Rebecca Nicholson of The Guardian praised the special, "for the most part, I was lost in its world and captivated by the back-and-forth, which is frequently as funny as it is grim." In a review fro Variety, Caroline Framke said that "Maybe a simple two-hander wouldn’t have been in the cards if the show hadn’t been forced to slow itself down — but it just might be the deep, resetting breath that both Rue and “Euphoria” need to move forward." The A.V. Club wrote that "Euphoria shines brightest in its stripped-down special episode" writing that the "success of the episode really does hinge on a smart and engaging script and on Domingo and Zendaya bringing it to life with as much fervor as the flashier episodes of Euphoria evoke." NME described the special as a "compelling exploration of addiction".

=== Accolades ===
In 2021, "Trouble Don't Last Always" was nominated for a Peabody Award in the entertainment category. The special episode was Euphorias main cinematographer Marcell Rév's submission at the 73rd Primetime Creative Arts Emmy Awards, leading him to a nomination for the Primetime Emmy Award for Outstanding Cinematography for a Series (One Hour).
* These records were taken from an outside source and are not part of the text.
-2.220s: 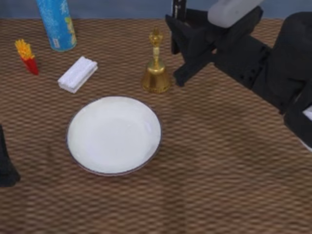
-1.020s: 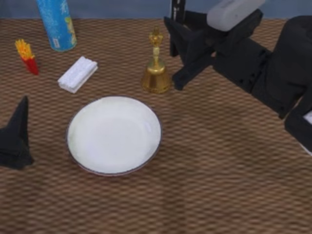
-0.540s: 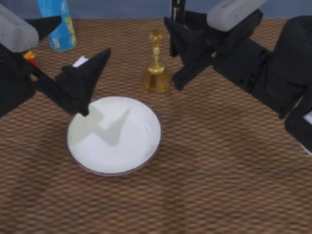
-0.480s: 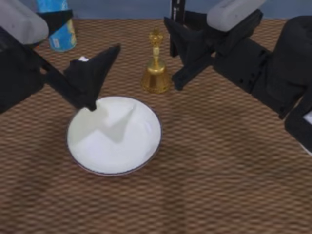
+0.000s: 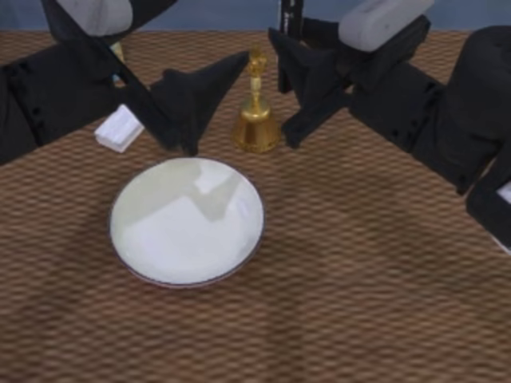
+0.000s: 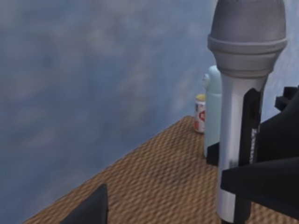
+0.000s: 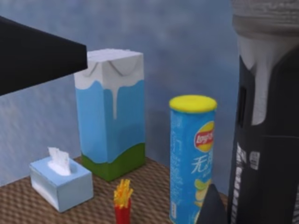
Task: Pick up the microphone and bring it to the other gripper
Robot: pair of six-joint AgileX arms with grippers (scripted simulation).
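My left arm reaches in from the top view's upper left, its tool [image 5: 209,100] with fingers spread apart and holding nothing, above the white plate's [image 5: 144,263] far edge, near the gold bell [image 5: 255,112]. To the right, my right arm slants in over the tabletop [image 5: 359,279], its tool [image 5: 291,76] clamped on the upright microphone [image 6: 245,107] just beyond the bell.

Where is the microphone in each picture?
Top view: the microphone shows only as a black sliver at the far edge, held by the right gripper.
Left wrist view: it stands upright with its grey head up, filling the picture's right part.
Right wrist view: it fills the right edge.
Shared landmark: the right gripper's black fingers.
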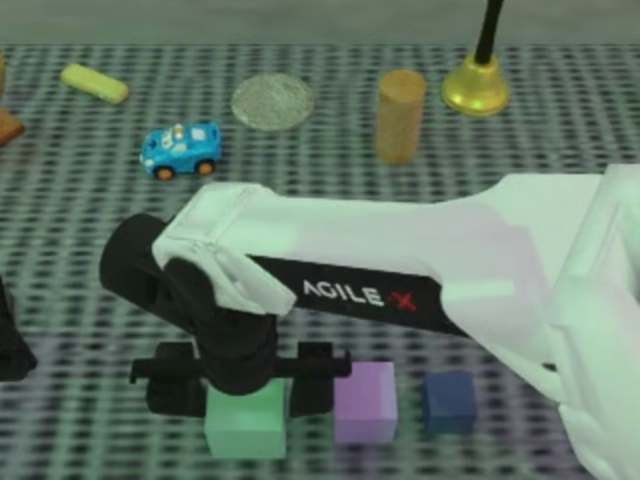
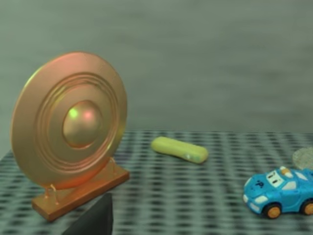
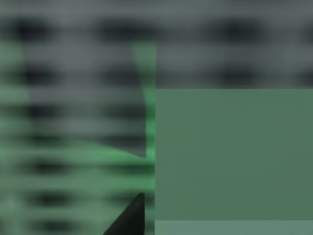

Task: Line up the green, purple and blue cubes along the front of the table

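The right claw hangs over the green cube at the near edge of the table, its two black fingers spread wide, one out past the cube's left side and the other above the gap between green and purple. The pads do not appear to press the cube. In the right wrist view the green cube fills the frame from very close.

Just right of it sits the purple cube, and right of that, with a small gap, the blue cube; the three make a row along the near edge.

Farther back lie a toy car, a yellow bar, a grey disc, a cork cylinder and a brass bell.

The left arm is parked at the far-left edge; whether its claw is spread cannot be told. Its wrist view shows a copper gong.
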Motion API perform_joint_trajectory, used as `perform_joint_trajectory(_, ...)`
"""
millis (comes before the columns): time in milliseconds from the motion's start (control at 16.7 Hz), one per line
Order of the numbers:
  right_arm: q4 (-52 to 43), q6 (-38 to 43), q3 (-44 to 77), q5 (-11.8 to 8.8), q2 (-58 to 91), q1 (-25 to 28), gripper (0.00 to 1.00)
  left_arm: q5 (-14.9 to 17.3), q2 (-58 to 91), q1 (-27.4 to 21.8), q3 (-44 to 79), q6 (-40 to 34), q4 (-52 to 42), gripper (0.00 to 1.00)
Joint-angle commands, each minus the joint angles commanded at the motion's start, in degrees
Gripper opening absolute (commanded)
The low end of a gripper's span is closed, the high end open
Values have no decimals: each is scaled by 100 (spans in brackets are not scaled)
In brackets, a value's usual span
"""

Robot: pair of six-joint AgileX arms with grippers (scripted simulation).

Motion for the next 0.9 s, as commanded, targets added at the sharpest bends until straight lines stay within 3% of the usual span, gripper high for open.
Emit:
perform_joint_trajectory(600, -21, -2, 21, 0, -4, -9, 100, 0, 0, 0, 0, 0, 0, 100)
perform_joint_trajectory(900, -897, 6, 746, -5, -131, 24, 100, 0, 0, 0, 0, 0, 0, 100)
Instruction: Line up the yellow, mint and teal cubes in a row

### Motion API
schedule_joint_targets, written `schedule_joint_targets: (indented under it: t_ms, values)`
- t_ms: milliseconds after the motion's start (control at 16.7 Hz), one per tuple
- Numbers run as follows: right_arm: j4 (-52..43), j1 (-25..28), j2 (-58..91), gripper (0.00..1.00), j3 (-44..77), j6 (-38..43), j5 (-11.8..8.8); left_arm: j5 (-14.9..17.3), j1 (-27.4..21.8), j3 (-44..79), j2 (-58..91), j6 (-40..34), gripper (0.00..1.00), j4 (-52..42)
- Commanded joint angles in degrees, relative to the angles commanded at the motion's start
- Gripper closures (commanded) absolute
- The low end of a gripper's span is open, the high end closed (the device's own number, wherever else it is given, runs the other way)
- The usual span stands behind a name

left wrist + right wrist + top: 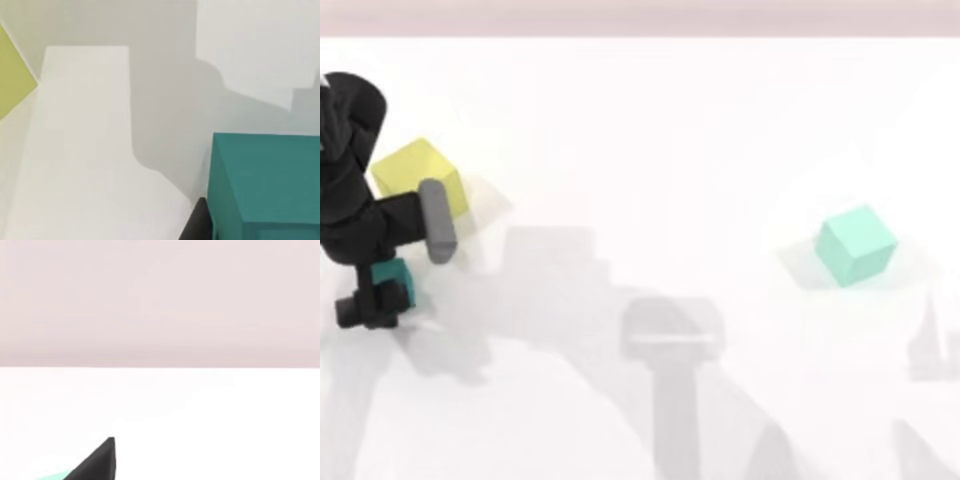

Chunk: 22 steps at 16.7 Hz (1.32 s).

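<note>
The teal cube (395,279) lies at the table's (670,150) left side, partly hidden under the left gripper (378,300), whose black fingers sit against it; whether they actually clamp it cannot be told. In the left wrist view the teal cube (265,185) is cut off at the frame edge. The yellow cube (418,175) stands just behind, half covered by the left arm, which reaches in from the left edge. The mint cube (856,244) sits well apart at the right. Of the right gripper only a dark tip (97,462) shows.
</note>
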Motion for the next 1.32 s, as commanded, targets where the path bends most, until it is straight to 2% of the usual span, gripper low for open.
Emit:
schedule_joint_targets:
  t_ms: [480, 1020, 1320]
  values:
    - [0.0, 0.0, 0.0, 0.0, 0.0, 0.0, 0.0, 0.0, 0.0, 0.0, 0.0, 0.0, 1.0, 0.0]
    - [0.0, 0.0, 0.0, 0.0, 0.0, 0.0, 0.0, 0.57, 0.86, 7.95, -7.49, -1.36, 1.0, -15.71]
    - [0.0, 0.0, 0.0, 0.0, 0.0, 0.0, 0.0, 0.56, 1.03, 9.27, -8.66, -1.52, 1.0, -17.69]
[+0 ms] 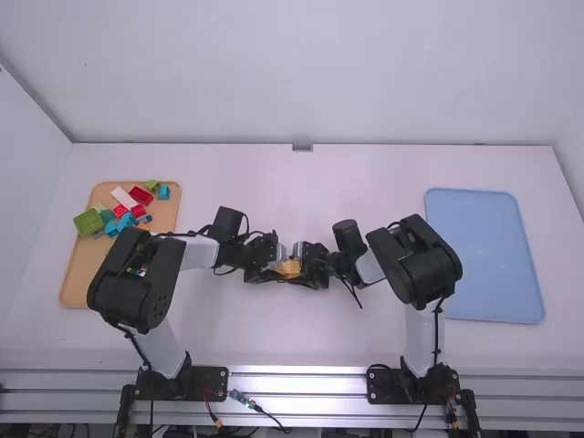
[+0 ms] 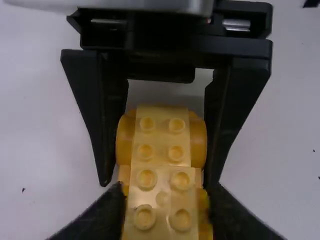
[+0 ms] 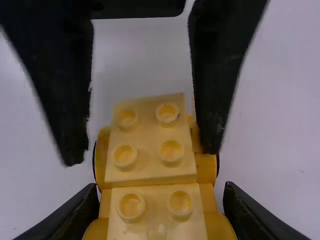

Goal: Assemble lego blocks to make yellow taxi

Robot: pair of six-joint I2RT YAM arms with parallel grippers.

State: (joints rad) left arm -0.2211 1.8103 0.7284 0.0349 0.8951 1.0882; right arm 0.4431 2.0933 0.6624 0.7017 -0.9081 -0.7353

At the 73rd Writers Guild of America Awards, Levinson's screenplay was nominated for the Writers Guild of America Award for Television: Episodic Drama.

Zendaya gained a Satellite Award for Best Actress – Television Film nomination for her role as Rue in the special. In addition to her performance in Levinson's 2021 Netflix film Malcolm & Marie, Zendaya was nominated for the Black Entertainment Television Award for Best Actress in 2021. At the inaugural ceremony of the Hollywood Critics Association TV Awards, Domingo won Best Actor in a Television Movie, Zendaya was nominated for Best Actress in a Television Movie and the specials overall were given a Best Broadcast Network or Cable Live-Action Television Movie nomination. For his role in the special, Domingo won Best Supporting Actor – Television (Drama) at the 2021 Imagen Awards.

The American Cinema Editors Awards 2021 gave Julio C. Perez IV a nomination for Best Edited Drama Series for his work in the special. In 2021, the Costume Designers Guild Awards nominated Heidi Bivens for Excellence in Contemporary Television. for the episode. Melanie Smith and Kaity Licina were nominated for a Make-Up Artists & Hair Stylists Guild Award for Best Contemporary Hair Styling in a Television Special, One-Hour or More Live Program Series or Movie for Television in 2020 for "Trouble Don't Last Always".